Nihon Hidankyo facts for kids
Founded | August 10, 1956 |
---|---|
Focus | Abolition of nuclear weapons |
Headquarters | Shibadaimon, Minato, Tokyo |
Area served
|
Japan |
Method | Lobbying |
Executive director
|
Sueichi Kido |
The Japan Confederation of A- and H-Bomb Sufferers Organizations (日本原水爆被害者団体協議会, Nihon gensuibaku higaisha dantai kyōgi-kai), often shortened to Nihon Hidankyō (日本被団協, Nihon Hidankyō), is a group formed by hibakusha in 1956 with the goals of pressuring the Japanese government to improve support of the victims and lobbying governments for the abolition of nuclear weapons.
The organisation's activities included providing thousands of witness accounts, issuing resolutions and public appeals, and sending annual delegations to various international organisations, including the United Nations, to advocate for global nuclear disarmament.
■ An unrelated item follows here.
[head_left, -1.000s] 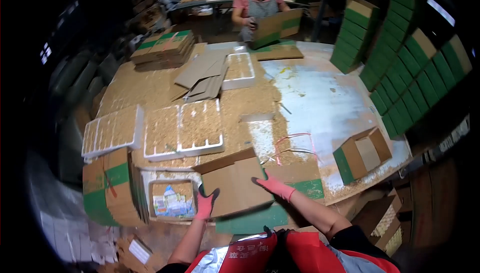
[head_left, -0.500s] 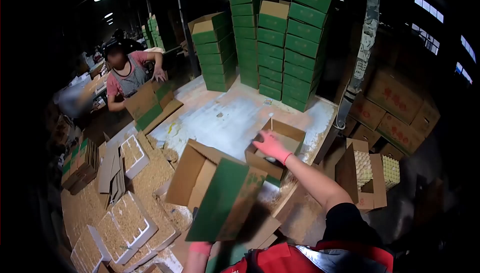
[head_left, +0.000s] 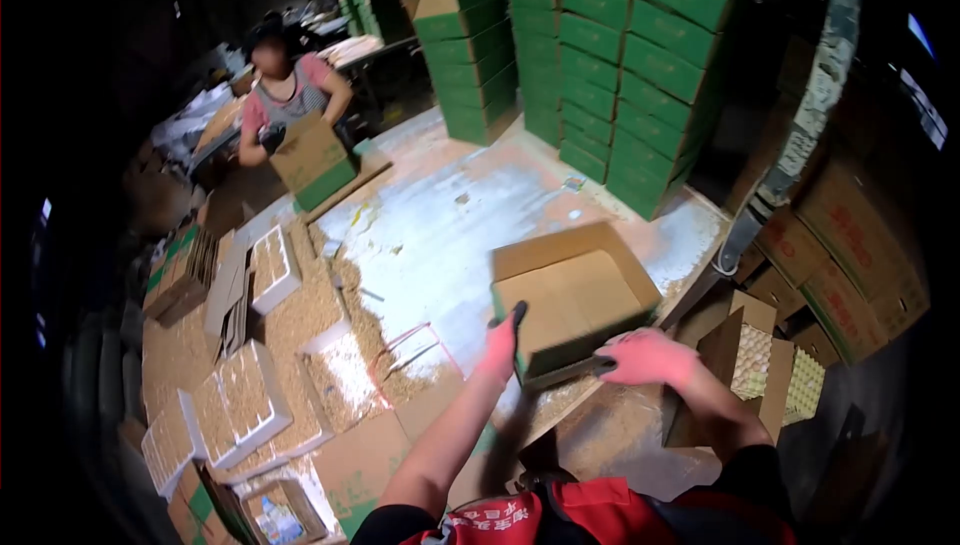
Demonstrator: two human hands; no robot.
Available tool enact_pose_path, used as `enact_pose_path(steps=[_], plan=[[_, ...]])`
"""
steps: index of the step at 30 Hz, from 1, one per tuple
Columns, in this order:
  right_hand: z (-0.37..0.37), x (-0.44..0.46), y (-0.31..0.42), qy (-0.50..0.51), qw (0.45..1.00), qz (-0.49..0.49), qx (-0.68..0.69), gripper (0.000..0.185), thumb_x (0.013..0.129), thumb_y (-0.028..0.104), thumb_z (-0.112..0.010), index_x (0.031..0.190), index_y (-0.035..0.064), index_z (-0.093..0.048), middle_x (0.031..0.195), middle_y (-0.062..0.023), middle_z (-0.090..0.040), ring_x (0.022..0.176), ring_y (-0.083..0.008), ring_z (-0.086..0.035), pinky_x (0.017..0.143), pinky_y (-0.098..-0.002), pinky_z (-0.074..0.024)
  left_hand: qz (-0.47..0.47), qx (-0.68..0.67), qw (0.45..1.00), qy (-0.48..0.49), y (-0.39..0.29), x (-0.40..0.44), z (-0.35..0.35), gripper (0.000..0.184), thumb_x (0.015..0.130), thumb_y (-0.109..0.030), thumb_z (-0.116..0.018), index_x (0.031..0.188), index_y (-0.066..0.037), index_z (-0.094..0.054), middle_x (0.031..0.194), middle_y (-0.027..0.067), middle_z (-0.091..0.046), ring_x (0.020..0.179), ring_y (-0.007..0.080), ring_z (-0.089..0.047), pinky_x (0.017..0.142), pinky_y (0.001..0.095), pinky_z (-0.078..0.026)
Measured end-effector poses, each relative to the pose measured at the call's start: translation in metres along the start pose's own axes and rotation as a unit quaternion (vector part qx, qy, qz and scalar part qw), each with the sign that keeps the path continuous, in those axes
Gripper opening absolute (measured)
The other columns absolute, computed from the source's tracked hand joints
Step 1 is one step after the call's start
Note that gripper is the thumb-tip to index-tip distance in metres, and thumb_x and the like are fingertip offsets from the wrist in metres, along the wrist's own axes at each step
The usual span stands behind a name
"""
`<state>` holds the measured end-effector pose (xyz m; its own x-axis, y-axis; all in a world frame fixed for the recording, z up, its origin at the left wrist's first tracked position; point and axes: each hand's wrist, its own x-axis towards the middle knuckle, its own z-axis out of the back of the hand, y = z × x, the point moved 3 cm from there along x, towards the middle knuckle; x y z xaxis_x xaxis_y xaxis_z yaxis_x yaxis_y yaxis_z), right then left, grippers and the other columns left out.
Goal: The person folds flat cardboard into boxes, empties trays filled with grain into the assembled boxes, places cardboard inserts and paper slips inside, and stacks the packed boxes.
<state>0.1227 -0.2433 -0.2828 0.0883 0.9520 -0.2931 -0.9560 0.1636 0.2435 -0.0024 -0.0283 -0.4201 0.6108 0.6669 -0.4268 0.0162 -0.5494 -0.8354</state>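
Note:
A green and brown cardboard box point(head_left: 575, 290) sits at the table's near right edge with its top open and a bare brown bottom showing. My left hand point(head_left: 500, 345) is closed on its left wall, the dark-tipped thumb at the rim. At the box's near right corner, my right hand point(head_left: 645, 357) is closed on the lower edge, its fingers partly hidden. A brown edge shows beneath the green side; whether it belongs to a second box, I cannot tell.
Tall stacks of green boxes point(head_left: 668, 75) stand at the back. Across the table a person point(head_left: 295, 95) handles another box point(head_left: 315, 160). White trays of husk-like filling point(head_left: 240, 400) lie at left. A metal post point(head_left: 815, 115) and a carton with egg trays point(head_left: 750, 360) are at right.
The box that was tilted at my left hand is now level at the right, where the smaller-looking open box stood. My right hand has come out of that box and onto the near corner.

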Motion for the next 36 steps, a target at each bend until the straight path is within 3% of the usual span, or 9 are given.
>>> enact_pose_path(steps=[2, 4, 8, 13, 15, 18, 27, 32, 36], plan=[[0.089, -0.029, 0.052, -0.071, 0.965, -0.143, 0.208, 0.037, 0.084, 0.029, -0.064, 0.113, 0.0059, -0.065, 0.105, -0.0123, -0.068, 0.106, -0.0302, -0.061, 0.098, -0.037, -0.0426, -0.043, 0.126, 0.984, -0.115, 0.013, -0.004, 0.001, 0.078, 0.078, -0.041, -0.078, 0.131, 0.007, -0.045, 0.119, 0.0176, -0.062, 0.105, 0.0253, -0.06, 0.09, 0.0362, -0.049], [0.086, -0.019, 0.056, -0.376, 0.919, 0.034, 0.117, 0.041, 0.082, 0.02, -0.067, 0.12, 0.0054, -0.06, 0.119, -0.0179, -0.06, 0.113, -0.0376, -0.053, 0.101, -0.0427, -0.0403, -0.062, 0.104, 0.988, -0.096, -0.002, -0.023, -0.003, 0.083, 0.078, -0.045, -0.077, 0.133, 0.007, -0.044, 0.122, 0.0181, -0.059, 0.107, 0.0251, -0.058, 0.091, 0.0351, -0.048], [-0.009, 0.047, 0.045, -0.229, 0.966, -0.013, 0.118, 0.046, 0.082, 0.017, -0.067, 0.126, 0.0057, -0.055, 0.132, -0.0173, -0.051, 0.125, -0.0376, -0.043, 0.105, -0.0457, -0.035, -0.171, 0.396, 0.878, -0.207, 0.001, -0.046, 0.04, 0.061, 0.088, -0.038, -0.065, 0.136, -0.004, -0.047, 0.128, 0.0257, -0.054, 0.123, 0.0383, -0.047, 0.104, 0.0425, -0.039], [-0.044, 0.038, 0.178, -0.188, 0.948, 0.127, 0.222, 0.054, 0.079, 0.024, -0.071, 0.127, 0.0058, -0.054, 0.13, -0.0187, -0.052, 0.127, -0.0381, -0.042, 0.106, -0.0454, -0.0333, -0.115, 0.231, 0.939, -0.229, 0.049, -0.158, 0.256, 0.042, 0.086, -0.021, -0.059, 0.124, -0.003, -0.058, 0.124, 0.0181, -0.06, 0.116, 0.0324, -0.057, 0.101, 0.0395, -0.043], [-0.108, 0.062, 0.217, -0.102, 0.974, 0.103, 0.175, 0.064, 0.081, 0.03, -0.068, 0.135, 0.003, -0.046, 0.136, -0.0228, -0.045, 0.131, -0.0393, -0.038, 0.108, -0.0463, -0.0321, -0.152, 0.435, 0.786, -0.413, 0.052, -0.256, 0.361, 0.054, 0.086, -0.025, -0.058, 0.132, 0.0, -0.048, 0.13, 0.0195, -0.053, 0.12, 0.0332, -0.051, 0.103, 0.0417, -0.039], [-0.26, 0.127, 0.196, -0.057, 0.949, -0.166, 0.263, 0.085, 0.084, 0.042, -0.065, 0.146, -0.0019, -0.025, 0.143, -0.031, -0.032, 0.136, -0.0437, -0.029, 0.11, -0.0499, -0.0291, 0.182, 0.41, 0.733, -0.511, 0.104, -0.322, 0.474, 0.073, 0.086, -0.045, -0.057, 0.139, 0.002, -0.04, 0.136, 0.026, -0.046, 0.126, 0.0408, -0.044, 0.106, 0.0472, -0.035], [-0.227, 0.106, 0.293, -0.17, 0.892, -0.122, 0.4, 0.066, 0.077, 0.017, -0.069, 0.134, -0.0013, -0.041, 0.126, -0.0265, -0.054, 0.117, -0.0378, -0.053, 0.099, -0.0401, -0.0438, -0.027, 0.045, 0.857, -0.512, 0.123, -0.358, 0.507, 0.058, 0.076, -0.022, -0.072, 0.12, 0.006, -0.047, 0.115, 0.0209, -0.058, 0.107, 0.0296, -0.057, 0.093, 0.0398, -0.046], [-0.163, 0.112, 0.245, -0.106, 0.857, 0.012, 0.504, 0.05, 0.073, 0.007, -0.072, 0.12, -0.0011, -0.057, 0.109, -0.017, -0.066, 0.104, -0.0254, -0.061, 0.091, -0.0328, -0.0482, -0.194, 0.388, 0.607, -0.666, -0.027, -0.422, 0.384, 0.078, 0.072, -0.025, -0.077, 0.133, 0.006, -0.039, 0.126, 0.033, -0.046, 0.124, 0.0493, -0.037, 0.11, 0.0558, -0.027], [-0.165, 0.14, 0.232, -0.059, 0.955, 0.041, 0.287, 0.05, 0.076, 0.01, -0.068, 0.121, -0.0072, -0.054, 0.105, -0.0206, -0.066, 0.1, -0.0312, -0.064, 0.089, -0.0358, -0.0496, -0.27, 0.766, 0.527, -0.251, -0.066, -0.373, 0.326, 0.073, 0.07, -0.023, -0.073, 0.132, 0.002, -0.044, 0.132, 0.0243, -0.045, 0.128, 0.0416, -0.038, 0.113, 0.0572, -0.021]])
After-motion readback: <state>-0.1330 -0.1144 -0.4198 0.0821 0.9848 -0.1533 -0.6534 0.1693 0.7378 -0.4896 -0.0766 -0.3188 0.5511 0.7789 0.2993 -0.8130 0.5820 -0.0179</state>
This organization was awarded the 2024 Nobel Peace Prize for "for its efforts to achieve a world free of nuclear weapons and for demonstrating through witness testimony that nuclear weapons must never be used again”.
Overview
Nihon Hidankyo is a nation-wide organisation formed by survivor groups of atomic bomb victims from Hiroshima and Nagasaki in each prefecture. The fallout from Castle Bravo, a thermonuclear weapon test conducted at Bikini Atoll by the United States in 1954, caused acute radiation syndrome in residents of neighbouring atolls and 23 crew members of the Japanese fishing vessel Daigo Fukuryū Maru. This led to the formation of the Japan Council against Atomic and Hydrogen Bombs in Hiroshima the following year. Inspired and supported by this movement, atomic bomb survivors established Nihon Hidankyo on 10 August 1956, at the second annual conference of the council in Nagasaki. However, the movement's solidarity was jeopardised when the council became actively involved in the anti-U.S.-Japan Security Treaty movement alongside the left-leaning Japan Socialist Party in 1959. A large number of supporters withdrew from the council, and with the support of the conservative Liberal Democrats, a new organisation, led by Masatoshi Matsushita, leader of the staunchly anti-communist Democratic Socialist Party, was established. In 1961, when the Soviet Union resumed nuclear tests, the communist wing of the council refused to denounce them, which led to severe internal tension. This led to a further split in the movement, with a Japan Socialist Party-backed group that denounces nuclear tests by any nation breaking away as a new council. These tensions within anti-nuclear movements caused some prefectural Hidankyos to split at the local level as well, such as in Hiroshima, where there are both Socialist Party-backed and Communist Party-backed Hidankyos with the same name. The nationwide organisation itself decided not to align with any political movements in 1965, after they became highly politicised.
As of October 2024, Nihon Hidankyo's activities include:
- Advocacy for the abolition of nuclear weapons and demands for state compensations
- Petitioning actions towards the Japanese government, the United Nations and other governments
- Elimination and removal of nuclear weapons, establishment of an international treaty for nuclear disarmament, holding of international conferences, enactment of non-nuclear laws and enhancement of hibakusha support measures
- Raising awareness of the realities of the atomic bombings both domestically and internationally
- Research, study, publication, exhibitions and gatherings on atomic bomb damage
- Consultation and support activities for hibakusha
Honors
- 2003: Seán MacBride Peace Prize
- 2010: Award for Social Activism from the World Summit of Nobel Peace Laureates
- 2024: Nobel Peace Prize
Before being awarded the Nobel Peace Prize, Nihon Hidankyo was also nominated in 1985, 1994 and 2015 by the Swiss-based International Peace Bureau (IPB).